Santos and sacked mayor of Bogota meet

Gustavo Petro (Photo: Colprensa)

Colombia President Juan Manuel Santos and the recently ousted Bogota mayor Gustavo Petro met on Tuesday night to discuss the hotly debated decision by the Colombian Inspector General to ban the mayor from public office for the next 15 years.

At the meeting, Santos reaffirmed that although the Colombian government will not become legally involved in the dispute, the mayor is free to appeal to international courts of justice against what Petro qualified as an “abuse of power” on behalf of the disciplinary institution.

MORE: Colombia’s Inspector General dismisses Bogota mayor over trash collecting scandal

“The National Government does not have any animosity towards the mayor resorting to the workings of international justice,” the President stated.

Petro will most certainly be acting on this initiative and arrived in Washington D.C. on Wednesday morning to appeal to the Inter-American Court for Human Rights, whose laws he believes should and will be respected by the Colombian government.

“We have neither requested the president’s support nor lack of it, he have asked him that … the decisions made by conventional justice be obeyed by the Colombian state in its entirety,” Petro stated from the steps of the presidential palace following the meeting.

“We are summoned to follow the laws and international treaties which we have signed,” Petro added.

The government is taking an objective stance on the notoriously controversial issue which has caused deep friction between the Offices of the Inspector General and the Attorney General, with the President claiming that the duty of the government is to democracy and thus respecting the independence of public institutions.

“I’m not going to take sides,” Santos told W Radio only hours before the meeting. “The decisions of the control and justice organizations are respected by the government. We cannot oppose nor refuse to comply.”

Speaking on behalf of the Colombian state, on Tuesday the Minister of Justice equally assured that Santos was willing to comply with the verdict of higher institutions.

“The President will respect the distinct decisions made in these judicial proceedings,” Minister Alfonso Gomez Mendez stated in a press conference on Tuesday. “He neither supports nor validates the decision of the Inspector General’s Office, but he will abide to the legal system outlined by the Constitution, by law and by the decisions of the Constitutional Court.”
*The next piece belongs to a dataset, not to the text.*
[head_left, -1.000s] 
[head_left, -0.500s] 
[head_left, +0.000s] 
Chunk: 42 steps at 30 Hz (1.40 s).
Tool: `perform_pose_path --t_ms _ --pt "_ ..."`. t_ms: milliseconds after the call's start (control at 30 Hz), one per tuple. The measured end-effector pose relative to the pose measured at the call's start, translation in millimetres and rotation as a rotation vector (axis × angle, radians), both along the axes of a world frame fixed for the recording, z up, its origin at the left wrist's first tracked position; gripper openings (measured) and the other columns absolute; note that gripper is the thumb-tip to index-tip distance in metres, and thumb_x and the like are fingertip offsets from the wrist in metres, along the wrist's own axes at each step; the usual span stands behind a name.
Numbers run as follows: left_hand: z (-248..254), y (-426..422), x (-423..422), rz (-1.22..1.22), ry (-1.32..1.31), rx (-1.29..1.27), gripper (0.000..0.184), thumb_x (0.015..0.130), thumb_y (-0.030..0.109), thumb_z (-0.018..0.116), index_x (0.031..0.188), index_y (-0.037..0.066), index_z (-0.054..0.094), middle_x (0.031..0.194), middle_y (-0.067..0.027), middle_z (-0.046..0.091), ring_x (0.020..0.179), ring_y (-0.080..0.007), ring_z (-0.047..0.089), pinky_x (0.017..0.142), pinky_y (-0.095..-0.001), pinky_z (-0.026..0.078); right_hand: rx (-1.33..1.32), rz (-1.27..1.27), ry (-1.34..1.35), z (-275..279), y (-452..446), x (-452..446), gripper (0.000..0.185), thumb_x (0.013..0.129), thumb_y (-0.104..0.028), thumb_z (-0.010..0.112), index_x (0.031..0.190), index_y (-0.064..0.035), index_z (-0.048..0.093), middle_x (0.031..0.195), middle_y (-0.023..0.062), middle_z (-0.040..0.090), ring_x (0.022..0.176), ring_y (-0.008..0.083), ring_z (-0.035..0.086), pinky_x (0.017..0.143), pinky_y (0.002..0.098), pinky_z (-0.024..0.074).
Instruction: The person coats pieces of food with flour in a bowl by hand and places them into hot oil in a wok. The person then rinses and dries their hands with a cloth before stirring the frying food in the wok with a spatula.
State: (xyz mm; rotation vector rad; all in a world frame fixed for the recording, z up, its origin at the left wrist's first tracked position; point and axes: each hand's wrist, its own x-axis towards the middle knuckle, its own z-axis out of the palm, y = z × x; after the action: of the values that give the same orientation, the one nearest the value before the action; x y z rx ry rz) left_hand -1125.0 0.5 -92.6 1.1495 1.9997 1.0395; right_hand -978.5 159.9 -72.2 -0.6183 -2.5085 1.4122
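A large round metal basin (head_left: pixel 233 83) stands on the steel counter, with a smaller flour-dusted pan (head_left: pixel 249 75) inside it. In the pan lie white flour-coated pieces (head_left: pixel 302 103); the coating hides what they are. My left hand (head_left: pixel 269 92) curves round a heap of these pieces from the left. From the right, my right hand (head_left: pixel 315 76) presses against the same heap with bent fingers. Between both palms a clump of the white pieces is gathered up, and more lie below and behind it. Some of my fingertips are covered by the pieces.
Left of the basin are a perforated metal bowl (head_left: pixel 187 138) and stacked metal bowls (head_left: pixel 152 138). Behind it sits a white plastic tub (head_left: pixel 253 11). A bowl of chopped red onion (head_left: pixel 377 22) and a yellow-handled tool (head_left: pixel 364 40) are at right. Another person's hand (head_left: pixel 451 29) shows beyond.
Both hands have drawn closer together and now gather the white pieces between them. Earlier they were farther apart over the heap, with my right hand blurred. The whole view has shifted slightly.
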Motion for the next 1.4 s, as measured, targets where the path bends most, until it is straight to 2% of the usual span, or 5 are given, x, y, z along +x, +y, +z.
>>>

The ex-guerrilla, who assumed power over Bogota in 2011, was unexpectedly relieved of his duties by the Inspector General Alejandro Ordoñez on December 9 following “irregularities” in a reform of the city’s waste collection, in what Petro powerfully tweeted as being a “coup d’etat.”

MORE: Dismissed Bogota Mayor says removal from office is ‘coup’

On Tuesday the mayor reiterated his resolve against what he had previously described as the “fascism” of the authorities, declaring that he will not stand back and accept resolutions that “violate internal and conventional rights” and will fight until the bitter end.

“In a few years’ time, we will no longer be able to repair the damage done to the 732,000 citizens who legitimately and democratically decided that this government rule over Bogota,” Petro announced.

President Santos on Friday met with both Ordoñez and Attorney General Eduardo Montealegre, with the latter disqualifying the move by the Inspector General.

The dispute culminated earlier last week as the Inspector General Ordoñez declared Petro dismissed of public office for the next 15 years under the accusation of making a decision that left 6,000 to 9,000 tons of uncollected garbage on the streets of the capital in December last year.

Following the announcement, Petro summoned tens of thousands of supporters to Bogota’s central square to rally in a “democratic and peaceful revolution.”

MORE: ‘This is Colombia’s Tahir square’: Dumped Bogota mayor calls for ‘peaceful revolution’

Petro’s clashes with the Inspector General date back earlier, however, as the ex-militant with the urban guerrilla group M-19’s leftist political views have often come up against what he called Ordoñez’s “intolerance based on extreme religious convictions.”

MORE: Bogota Mayor brings lawsuit against Colombia govt

Ordoñez’s at times radically conservative stance is what Petro has claimed drove the Inspector General to finally expel him from power.